• What you have to do:
Copy out the data below. Leave nothing out and alter nothing.
(Data excerpt)
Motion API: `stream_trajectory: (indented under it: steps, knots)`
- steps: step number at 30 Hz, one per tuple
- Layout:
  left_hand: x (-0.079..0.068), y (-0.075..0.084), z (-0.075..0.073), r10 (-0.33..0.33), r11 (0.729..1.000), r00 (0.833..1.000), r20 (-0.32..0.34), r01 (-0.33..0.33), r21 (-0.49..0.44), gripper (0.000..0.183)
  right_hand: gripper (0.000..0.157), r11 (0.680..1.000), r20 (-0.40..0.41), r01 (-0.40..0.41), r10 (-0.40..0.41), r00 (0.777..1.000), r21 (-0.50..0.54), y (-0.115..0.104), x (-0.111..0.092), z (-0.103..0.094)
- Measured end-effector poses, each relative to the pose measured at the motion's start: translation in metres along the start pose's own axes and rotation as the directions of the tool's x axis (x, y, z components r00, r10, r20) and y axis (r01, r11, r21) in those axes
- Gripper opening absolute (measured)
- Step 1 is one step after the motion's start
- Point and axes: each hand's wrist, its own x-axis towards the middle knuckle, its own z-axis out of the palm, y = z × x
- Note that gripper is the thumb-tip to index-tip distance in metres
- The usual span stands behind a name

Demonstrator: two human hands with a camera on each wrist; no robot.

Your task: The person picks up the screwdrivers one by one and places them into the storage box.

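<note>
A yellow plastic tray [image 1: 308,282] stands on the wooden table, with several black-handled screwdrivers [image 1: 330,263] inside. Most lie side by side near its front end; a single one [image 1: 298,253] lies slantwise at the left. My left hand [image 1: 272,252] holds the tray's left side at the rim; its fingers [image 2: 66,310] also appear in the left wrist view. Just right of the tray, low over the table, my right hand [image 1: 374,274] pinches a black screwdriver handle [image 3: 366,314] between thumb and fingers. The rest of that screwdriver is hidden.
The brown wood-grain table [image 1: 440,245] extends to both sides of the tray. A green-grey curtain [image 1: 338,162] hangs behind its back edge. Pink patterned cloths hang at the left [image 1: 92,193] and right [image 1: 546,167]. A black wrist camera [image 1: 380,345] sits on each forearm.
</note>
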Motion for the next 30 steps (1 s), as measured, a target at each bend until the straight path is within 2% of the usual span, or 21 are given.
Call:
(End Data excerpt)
• Solution to this problem:
Motion API: `stream_trajectory: (indented under it: steps, knots)`
- steps: step number at 30 Hz, one per tuple
- Layout:
  left_hand: x (-0.079..0.068), y (-0.075..0.084), z (-0.075..0.073), r10 (-0.33..0.33), r11 (0.729..1.000), r00 (0.833..1.000), r20 (-0.32..0.34), r01 (-0.33..0.33), r21 (-0.49..0.44), gripper (0.000..0.183)
  right_hand: gripper (0.000..0.157), r11 (0.680..1.000), r20 (-0.40..0.41), r01 (-0.40..0.41), r10 (-0.40..0.41), r00 (0.777..1.000), r21 (-0.50..0.54), y (-0.115..0.104), x (-0.111..0.092), z (-0.103..0.094)
- Measured end-effector poses, each relative to the pose measured at the motion's start: translation in metres along the start pose's own axes and rotation as the directions of the tool's x axis (x, y, z components r00, r10, r20) and y axis (r01, r11, r21) in those axes
- Gripper opening absolute (measured)
- Step 1 is one step after the motion's start
- Point and axes: each hand's wrist, its own x-axis towards the middle knuckle, its own z-axis out of the palm, y = z × x
- Note that gripper is the thumb-tip to index-tip distance in metres
- The usual span stands behind a name

Demonstrator: two human hands with a camera on each wrist; no robot.

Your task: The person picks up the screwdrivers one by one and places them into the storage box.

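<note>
A yellow plastic tray [image 1: 308,282] stands on the wooden table, with several black-handled screwdrivers [image 1: 330,263] inside. Most lie side by side near its front end; a single one [image 1: 298,253] lies slantwise at the left. My left hand [image 1: 272,252] holds the tray's left side at the rim; its fingers [image 2: 66,310] also appear in the left wrist view. Just right of the tray, low over the table, my right hand [image 1: 374,274] pinches a black screwdriver handle [image 3: 366,314] between thumb and fingers. The rest of that screwdriver is hidden.
The brown wood-grain table [image 1: 440,245] extends to both sides of the tray. A green-grey curtain [image 1: 338,162] hangs behind its back edge. Pink patterned cloths hang at the left [image 1: 92,193] and right [image 1: 546,167]. A black wrist camera [image 1: 380,345] sits on each forearm.
</note>
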Motion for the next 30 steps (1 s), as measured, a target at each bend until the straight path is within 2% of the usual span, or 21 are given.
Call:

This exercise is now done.